• [Task to complete]
All of the data below is to be copied exactly.

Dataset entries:
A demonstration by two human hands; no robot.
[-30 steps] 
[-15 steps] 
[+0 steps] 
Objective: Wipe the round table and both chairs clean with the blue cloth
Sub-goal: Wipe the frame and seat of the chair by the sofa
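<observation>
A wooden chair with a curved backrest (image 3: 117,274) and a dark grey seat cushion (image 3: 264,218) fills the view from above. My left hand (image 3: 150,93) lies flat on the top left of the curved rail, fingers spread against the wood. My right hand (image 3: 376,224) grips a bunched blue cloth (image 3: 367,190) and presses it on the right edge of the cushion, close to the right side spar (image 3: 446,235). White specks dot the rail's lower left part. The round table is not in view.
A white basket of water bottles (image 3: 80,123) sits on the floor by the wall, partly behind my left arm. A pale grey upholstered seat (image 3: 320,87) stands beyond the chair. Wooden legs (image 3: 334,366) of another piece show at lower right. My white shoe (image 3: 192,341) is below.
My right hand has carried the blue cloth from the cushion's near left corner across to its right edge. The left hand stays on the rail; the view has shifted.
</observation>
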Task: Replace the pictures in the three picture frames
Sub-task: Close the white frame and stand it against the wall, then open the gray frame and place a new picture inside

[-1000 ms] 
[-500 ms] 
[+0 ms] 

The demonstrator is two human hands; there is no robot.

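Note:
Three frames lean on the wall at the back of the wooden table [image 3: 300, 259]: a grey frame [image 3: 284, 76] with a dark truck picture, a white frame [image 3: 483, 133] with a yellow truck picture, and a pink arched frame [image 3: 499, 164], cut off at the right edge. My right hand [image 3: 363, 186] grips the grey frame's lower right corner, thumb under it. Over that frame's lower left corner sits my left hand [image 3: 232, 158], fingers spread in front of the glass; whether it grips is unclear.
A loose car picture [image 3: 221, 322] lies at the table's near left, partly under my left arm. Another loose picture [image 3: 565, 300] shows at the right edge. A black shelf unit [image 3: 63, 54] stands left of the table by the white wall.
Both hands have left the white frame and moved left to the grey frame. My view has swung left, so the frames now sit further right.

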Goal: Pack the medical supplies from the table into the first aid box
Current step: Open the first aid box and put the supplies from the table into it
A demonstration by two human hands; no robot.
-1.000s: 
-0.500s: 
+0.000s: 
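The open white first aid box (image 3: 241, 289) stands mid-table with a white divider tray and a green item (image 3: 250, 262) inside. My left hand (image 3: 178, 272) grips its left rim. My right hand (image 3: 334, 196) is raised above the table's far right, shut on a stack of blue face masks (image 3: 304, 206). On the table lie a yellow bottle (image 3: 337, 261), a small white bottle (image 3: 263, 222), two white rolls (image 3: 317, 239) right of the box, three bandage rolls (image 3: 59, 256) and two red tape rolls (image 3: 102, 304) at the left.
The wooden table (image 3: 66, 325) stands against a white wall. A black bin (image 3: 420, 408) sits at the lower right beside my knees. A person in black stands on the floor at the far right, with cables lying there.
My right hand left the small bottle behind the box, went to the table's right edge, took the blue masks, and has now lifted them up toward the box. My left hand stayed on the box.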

• [Answer for this exercise]
A demonstration by two human hands; no robot.
[-30 steps] 
[-15 steps] 
[+0 steps] 
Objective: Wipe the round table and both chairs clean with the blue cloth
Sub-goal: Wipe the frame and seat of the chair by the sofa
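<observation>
A wooden chair with a curved backrest (image 3: 117,274) and a dark grey seat cushion (image 3: 264,218) fills the view from above. My left hand (image 3: 150,93) lies flat on the top left of the curved rail, fingers spread against the wood. My right hand (image 3: 376,224) grips a bunched blue cloth (image 3: 367,190) and presses it on the right edge of the cushion, close to the right side spar (image 3: 446,235). White specks dot the rail's lower left part. The round table is not in view.
A white basket of water bottles (image 3: 80,123) sits on the floor by the wall, partly behind my left arm. A pale grey upholstered seat (image 3: 320,87) stands beyond the chair. Wooden legs (image 3: 334,366) of another piece show at lower right. My white shoe (image 3: 192,341) is below.
My right hand has carried the blue cloth from the cushion's near left corner across to its right edge. The left hand stays on the rail; the view has shifted.
</observation>
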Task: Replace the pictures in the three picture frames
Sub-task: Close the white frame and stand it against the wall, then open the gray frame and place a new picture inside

[-1000 ms] 
[-500 ms] 
[+0 ms] 

The demonstrator is two human hands; there is no robot.

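Note:
Three frames lean on the wall at the back of the wooden table [image 3: 300, 259]: a grey frame [image 3: 284, 76] with a dark truck picture, a white frame [image 3: 483, 133] with a yellow truck picture, and a pink arched frame [image 3: 499, 164], cut off at the right edge. My right hand [image 3: 363, 186] grips the grey frame's lower right corner, thumb under it. Over that frame's lower left corner sits my left hand [image 3: 232, 158], fingers spread in front of the glass; whether it grips is unclear.
A loose car picture [image 3: 221, 322] lies at the table's near left, partly under my left arm. Another loose picture [image 3: 565, 300] shows at the right edge. A black shelf unit [image 3: 63, 54] stands left of the table by the white wall.
Both hands have left the white frame and moved left to the grey frame. My view has swung left, so the frames now sit further right.
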
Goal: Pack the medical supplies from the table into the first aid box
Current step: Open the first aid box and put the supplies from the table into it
A demonstration by two human hands; no robot.
-1.000s: 
-0.500s: 
+0.000s: 
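The open white first aid box (image 3: 241, 289) stands mid-table with a white divider tray and a green item (image 3: 250, 262) inside. My left hand (image 3: 178, 272) grips its left rim. My right hand (image 3: 334, 196) is raised above the table's far right, shut on a stack of blue face masks (image 3: 304, 206). On the table lie a yellow bottle (image 3: 337, 261), a small white bottle (image 3: 263, 222), two white rolls (image 3: 317, 239) right of the box, three bandage rolls (image 3: 59, 256) and two red tape rolls (image 3: 102, 304) at the left.
The wooden table (image 3: 66, 325) stands against a white wall. A black bin (image 3: 420, 408) sits at the lower right beside my knees. A person in black stands on the floor at the far right, with cables lying there.
My right hand left the small bottle behind the box, went to the table's right edge, took the blue masks, and has now lifted them up toward the box. My left hand stayed on the box.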

The answer has been written out completely.